*Extracted material:*
Start of Block

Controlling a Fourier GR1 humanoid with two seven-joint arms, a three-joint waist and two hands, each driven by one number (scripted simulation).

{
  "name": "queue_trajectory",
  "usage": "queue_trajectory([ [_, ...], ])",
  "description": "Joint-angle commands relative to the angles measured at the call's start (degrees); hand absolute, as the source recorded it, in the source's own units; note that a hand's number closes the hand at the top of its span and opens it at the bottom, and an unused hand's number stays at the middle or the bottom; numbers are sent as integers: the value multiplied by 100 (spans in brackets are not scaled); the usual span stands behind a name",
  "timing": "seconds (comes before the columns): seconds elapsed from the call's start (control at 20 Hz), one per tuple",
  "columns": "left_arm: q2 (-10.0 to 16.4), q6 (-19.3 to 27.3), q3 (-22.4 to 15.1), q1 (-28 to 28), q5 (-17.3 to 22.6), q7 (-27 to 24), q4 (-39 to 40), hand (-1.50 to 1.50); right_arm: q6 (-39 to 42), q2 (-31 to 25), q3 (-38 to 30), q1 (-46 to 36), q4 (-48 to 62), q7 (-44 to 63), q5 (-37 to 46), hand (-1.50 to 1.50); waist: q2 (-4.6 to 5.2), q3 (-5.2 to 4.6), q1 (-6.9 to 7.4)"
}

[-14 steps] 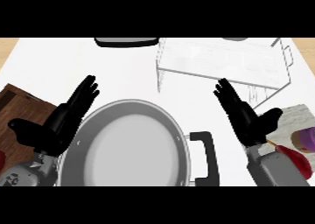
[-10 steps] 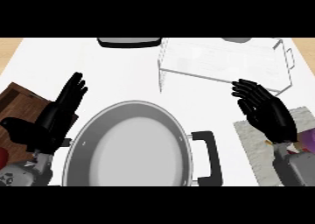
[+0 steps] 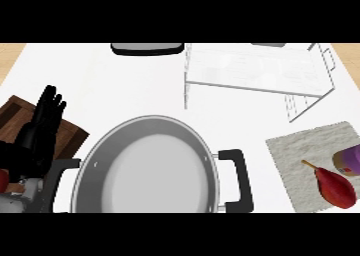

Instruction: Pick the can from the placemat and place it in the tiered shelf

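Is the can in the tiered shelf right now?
No, the can sits on the placemat near the view's right edge, apart from the tiered shelf.

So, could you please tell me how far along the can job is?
Nothing looks done: the can sits on the placemat, and the tiered shelf shows nothing inside. Nothing is in hand: the left hand rests open at the view's left, the right hand is out of view. Grasping, lifting and shelving the can remain.

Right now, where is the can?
In the head view the can is at the far right edge, on the placemat, next to a red item, with the shelf farther back.
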Motion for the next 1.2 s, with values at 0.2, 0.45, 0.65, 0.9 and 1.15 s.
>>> queue_trajectory([
  [0.2,-96,143,37,252,-142,22,-168,0,1518,-1494,-367,1386,-842,327,203,-150,-21,-18,-12],
  [0.45,-168,145,-81,331,-223,22,-197,0,1611,-2473,-38,1622,-1776,1405,793,-150,-26,-35,21],
  [0.65,-73,181,-95,123,-325,239,-318,0,1174,-3163,216,1633,-2134,2109,1891,-150,4,-28,130],
  [0.9,-94,-21,53,250,-176,57,-262,0,986,-3524,697,1641,-2971,3680,2470,-150,13,-26,182],
  [1.15,-318,24,-16,-114,-347,231,-205,0,765,-2923,1640,1040,-2977,4565,3259,-150,41,-7,248],
])
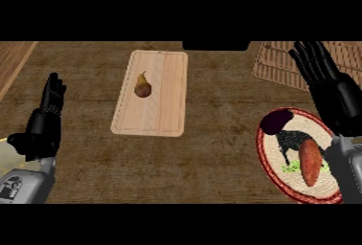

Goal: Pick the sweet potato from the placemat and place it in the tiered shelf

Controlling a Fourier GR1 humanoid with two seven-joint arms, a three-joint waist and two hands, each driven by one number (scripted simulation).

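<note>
Orange sweet potato (310,161); red-rimmed cream placemat (269,163); brown pear (143,87); pale board (152,115).

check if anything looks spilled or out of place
Nothing stands out: sweet potato lies on the placemat by a dark purple item, pear sits on the cutting board, left hand and right hand open.

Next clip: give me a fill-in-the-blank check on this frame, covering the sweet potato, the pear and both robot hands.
1. The orange sweet potato lies on the round ____ at the view's right.
2. The pear rests on the wooden ____ near the middle.
3. The left robot hand and the right robot hand are both ____, fingers straight, holding nothing.
4. The sweet potato lies nearer the ____ robot hand.

Missing words: placemat; cutting board; open; right.
</note>
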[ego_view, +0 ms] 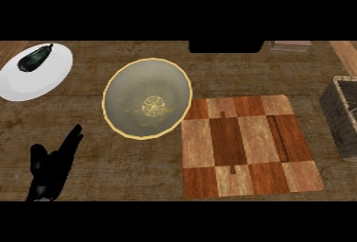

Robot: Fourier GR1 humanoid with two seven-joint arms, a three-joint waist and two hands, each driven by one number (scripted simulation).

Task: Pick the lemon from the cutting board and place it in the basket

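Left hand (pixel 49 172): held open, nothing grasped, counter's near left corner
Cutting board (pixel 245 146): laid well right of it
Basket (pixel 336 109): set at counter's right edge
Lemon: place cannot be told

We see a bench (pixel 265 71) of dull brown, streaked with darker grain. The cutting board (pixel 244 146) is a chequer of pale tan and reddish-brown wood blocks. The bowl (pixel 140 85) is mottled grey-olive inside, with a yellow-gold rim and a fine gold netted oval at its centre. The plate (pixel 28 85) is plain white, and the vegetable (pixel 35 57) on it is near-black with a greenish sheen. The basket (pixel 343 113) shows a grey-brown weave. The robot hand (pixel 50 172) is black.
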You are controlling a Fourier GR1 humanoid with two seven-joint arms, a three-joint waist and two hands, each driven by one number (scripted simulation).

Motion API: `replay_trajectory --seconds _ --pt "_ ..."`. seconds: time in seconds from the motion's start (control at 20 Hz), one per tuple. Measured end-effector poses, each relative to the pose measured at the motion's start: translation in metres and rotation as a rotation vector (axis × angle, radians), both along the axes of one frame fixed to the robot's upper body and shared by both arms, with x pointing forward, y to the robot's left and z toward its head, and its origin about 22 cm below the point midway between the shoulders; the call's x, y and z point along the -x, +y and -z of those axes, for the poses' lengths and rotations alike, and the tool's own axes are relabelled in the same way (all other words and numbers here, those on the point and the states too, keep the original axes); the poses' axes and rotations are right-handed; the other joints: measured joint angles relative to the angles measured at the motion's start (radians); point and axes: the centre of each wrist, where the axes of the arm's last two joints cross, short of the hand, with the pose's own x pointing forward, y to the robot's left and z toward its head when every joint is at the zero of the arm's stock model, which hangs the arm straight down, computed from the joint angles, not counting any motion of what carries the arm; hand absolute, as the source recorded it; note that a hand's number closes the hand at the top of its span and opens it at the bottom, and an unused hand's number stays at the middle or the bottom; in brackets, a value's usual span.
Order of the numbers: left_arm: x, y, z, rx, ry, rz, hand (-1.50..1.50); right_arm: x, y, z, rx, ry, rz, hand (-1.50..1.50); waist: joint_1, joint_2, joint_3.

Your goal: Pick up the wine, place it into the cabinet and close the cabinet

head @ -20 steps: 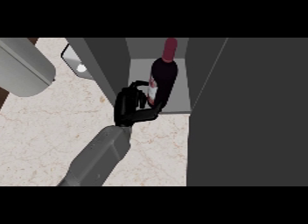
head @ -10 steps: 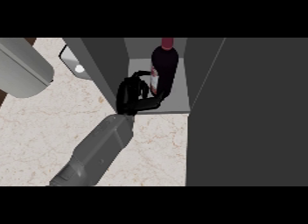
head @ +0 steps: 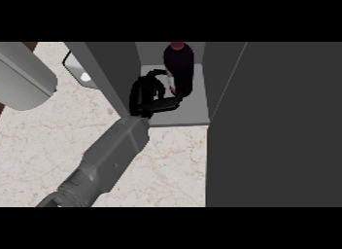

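A dark wine bottle (head: 181, 63) with a red top stands upright on the grey floor of the open cabinet (head: 192, 115). My right hand (head: 148, 95) reaches into the cabinet from the lower left. Its fingers curl against the bottle's left side and the thumb sits by the base. The hand hides the bottle's lower left part. My left hand does not show.
The cabinet's dark open door (head: 282, 126) fills the right side. Its grey left wall (head: 109, 73) stands just left of my hand. A big grey cylinder (head: 16, 73) lies at the upper left, a small white object (head: 80, 73) beside it. Marbled counter (head: 174, 165) spreads below.
My right hand has carried the bottle deeper into the cabinet. The bottle went from tilted at the opening to upright on the cabinet's floor.
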Motion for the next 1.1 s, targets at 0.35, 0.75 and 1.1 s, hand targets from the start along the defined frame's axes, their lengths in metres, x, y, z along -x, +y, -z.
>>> replay_trajectory --seconds 0.35,0.75,1.1 --pt "-0.005 0.008 0.003 -0.036 0.049 -0.039 1.5 0.002 0.001 -0.002 0.001 -0.004 -0.009 -1.5 -0.01 0.003 0.0" --pt "-0.003 0.019 0.014 -0.02 0.018 -0.093 1.5 0.004 0.004 0.0 0.006 -0.006 -0.013 -1.5 -0.017 0.008 -0.003" --pt "-0.004 0.019 0.013 -0.027 -0.066 -0.087 -1.5 0.005 0.002 -0.004 0.013 -0.014 -0.009 -1.5 -0.015 0.015 -0.009"
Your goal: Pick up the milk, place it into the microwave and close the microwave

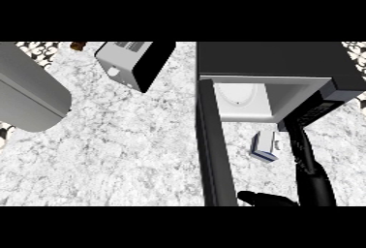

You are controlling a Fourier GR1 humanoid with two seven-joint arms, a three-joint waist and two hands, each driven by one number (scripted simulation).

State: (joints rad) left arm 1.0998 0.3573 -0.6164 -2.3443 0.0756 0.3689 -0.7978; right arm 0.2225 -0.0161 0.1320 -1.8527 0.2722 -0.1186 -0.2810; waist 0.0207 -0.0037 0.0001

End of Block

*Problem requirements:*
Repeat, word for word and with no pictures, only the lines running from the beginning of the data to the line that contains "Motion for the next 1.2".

*Response to the task:*
Controlling a Fourier GR1 humanoid with two seven-joint arms, a three-joint waist and two hands, each driven by one number (scripted simulation).

{
  "name": "queue_trajectory",
  "usage": "queue_trajectory([ [_, ...], ])",
  "description": "Joint-angle commands relative to the angles measured at the call's start (degrees); hand absolute, as the source recorded it, in the source's own units; note that a hand's number closes the hand at the top of its span and opens it at the bottom, and an unused hand's number stays at the middle or the bottom; numbers are sent as integers: the value multiplied by 100 (spans in brackets are not scaled); the usual span stands behind a name",
  "timing": "seconds (comes before the columns): seconds elapsed from the call's start (control at 20 Hz), one per tuple",
  "columns": "left_arm: q2 (-10.0 to 16.4), q6 (-19.3 to 27.3), q3 (-22.4 to 15.1), q1 (-28 to 28), q5 (-17.3 to 22.6), q7 (-27 to 24), q4 (-39 to 40), hand (-1.50 to 1.50); right_arm: q6 (-39 to 42), q2 (-31 to 25), q3 (-38 to 30), q1 (-46 to 36), q4 (-48 to 62), q7 (-44 to 63), q5 (-37 to 46), hand (-1.50 to 1.50); waist: q2 (-4.6 to 5.2), q3 (-5.2 to 4.6), q1 (-6.9 to 7.4)"
}

[-14 steps] 
[-10 steps] 
[+0 steps] 

Instruction: Pick the can from the placemat and place it in the tiered shelf

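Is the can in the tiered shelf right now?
No, the can sits on the placemat near the view's right edge, apart from the tiered shelf.

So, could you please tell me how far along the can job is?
Nothing looks done: the can sits on the placemat, and the tiered shelf shows nothing inside. Nothing is in hand: the left hand rests open at the view's left, the right hand is out of view. Grasping, lifting and shelving the can remain.

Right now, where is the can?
In the head view the can is at the far right edge, on the placemat, next to a red item, with the shelf farther back.
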Motion for the next 1.2 s, with values at 0.2, 0.45, 0.65, 0.9 and 1.15 s.

The exercise has been carried out in full.